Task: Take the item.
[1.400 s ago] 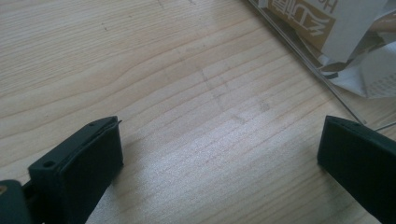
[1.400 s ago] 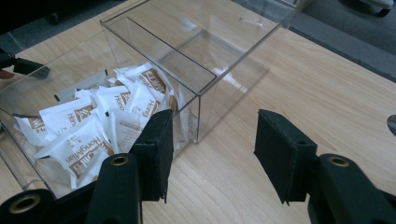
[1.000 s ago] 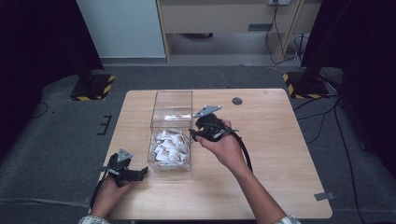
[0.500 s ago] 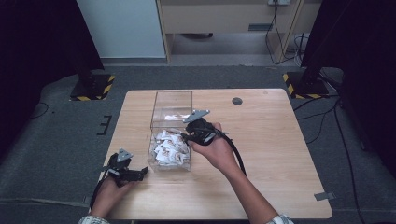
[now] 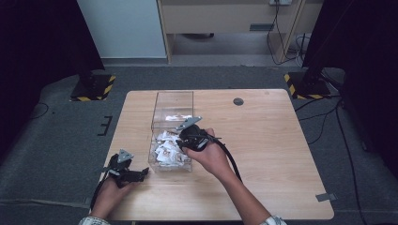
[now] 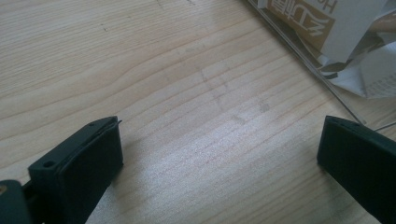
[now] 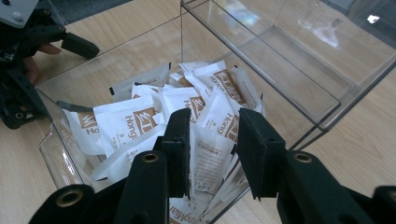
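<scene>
Right gripper [image 7: 212, 154] has moved from above the box's [image 5: 172, 101] right wall down and left into its near half, jaws now partly closed around a packet [image 7: 210, 156].

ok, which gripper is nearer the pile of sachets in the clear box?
Right. The right gripper is over the sachets inside the clear box; the left gripper sits on the table outside the box's near-left corner.
</scene>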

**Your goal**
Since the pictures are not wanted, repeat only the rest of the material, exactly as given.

**Response to this task**
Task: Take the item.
[1.400 s ago] 
[1.400 s ago] 
[1.000 s ago] 
[0.500 s ago] 
[now] 
[now] 
[now] 
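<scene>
Right gripper [image 7: 212, 154] has moved from above the box's [image 5: 172, 101] right wall down and left into its near half, jaws now partly closed around a packet [image 7: 210, 156].

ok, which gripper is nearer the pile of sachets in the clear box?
Right. The right gripper is over the sachets inside the clear box; the left gripper sits on the table outside the box's near-left corner.
</scene>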

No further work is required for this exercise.